▸ TASK STATEMENT: What is the number of lines below that hold "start"? Answer with that number only.

Data items
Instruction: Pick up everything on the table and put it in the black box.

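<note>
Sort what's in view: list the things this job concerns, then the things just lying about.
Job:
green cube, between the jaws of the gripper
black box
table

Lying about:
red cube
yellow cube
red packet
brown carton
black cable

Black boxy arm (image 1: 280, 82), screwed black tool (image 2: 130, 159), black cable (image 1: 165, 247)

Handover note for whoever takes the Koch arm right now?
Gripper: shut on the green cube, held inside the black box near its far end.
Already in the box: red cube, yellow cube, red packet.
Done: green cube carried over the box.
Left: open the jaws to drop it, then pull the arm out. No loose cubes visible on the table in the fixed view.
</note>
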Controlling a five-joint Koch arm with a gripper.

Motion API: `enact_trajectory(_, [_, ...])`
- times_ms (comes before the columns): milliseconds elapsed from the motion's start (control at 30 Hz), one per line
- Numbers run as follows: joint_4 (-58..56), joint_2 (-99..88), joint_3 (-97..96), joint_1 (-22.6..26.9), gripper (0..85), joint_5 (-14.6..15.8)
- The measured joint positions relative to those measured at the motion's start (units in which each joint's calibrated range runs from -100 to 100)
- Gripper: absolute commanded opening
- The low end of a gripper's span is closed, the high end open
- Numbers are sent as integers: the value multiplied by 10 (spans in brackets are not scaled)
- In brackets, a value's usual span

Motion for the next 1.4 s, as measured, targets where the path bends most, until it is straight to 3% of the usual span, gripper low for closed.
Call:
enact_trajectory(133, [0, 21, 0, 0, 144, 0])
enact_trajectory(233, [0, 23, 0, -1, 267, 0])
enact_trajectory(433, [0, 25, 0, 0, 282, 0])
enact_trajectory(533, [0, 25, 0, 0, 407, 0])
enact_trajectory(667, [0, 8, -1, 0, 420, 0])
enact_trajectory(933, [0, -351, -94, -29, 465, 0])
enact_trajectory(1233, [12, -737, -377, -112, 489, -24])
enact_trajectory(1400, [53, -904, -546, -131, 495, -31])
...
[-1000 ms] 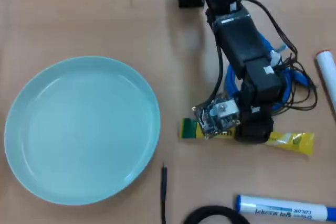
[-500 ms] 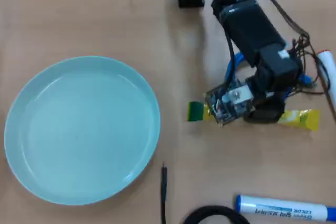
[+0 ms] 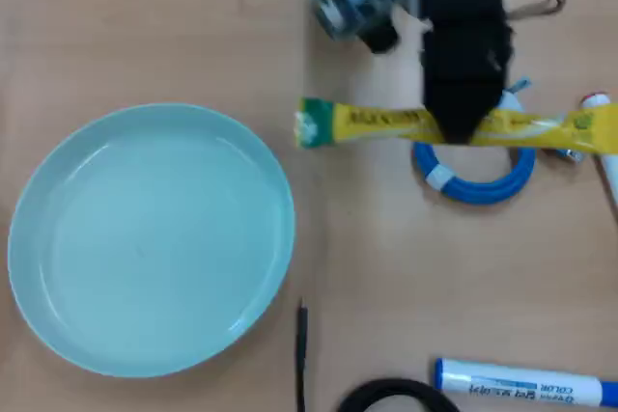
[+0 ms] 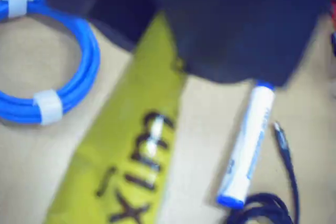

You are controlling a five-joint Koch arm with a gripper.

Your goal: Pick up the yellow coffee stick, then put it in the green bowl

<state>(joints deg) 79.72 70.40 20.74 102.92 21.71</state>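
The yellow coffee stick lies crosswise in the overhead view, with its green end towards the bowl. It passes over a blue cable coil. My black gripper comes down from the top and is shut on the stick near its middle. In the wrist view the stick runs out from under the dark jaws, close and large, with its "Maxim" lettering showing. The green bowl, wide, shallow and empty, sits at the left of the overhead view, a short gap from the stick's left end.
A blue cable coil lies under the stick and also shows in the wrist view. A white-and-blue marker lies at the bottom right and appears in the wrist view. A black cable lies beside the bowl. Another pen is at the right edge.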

▸ EXERCISE RESULT: 2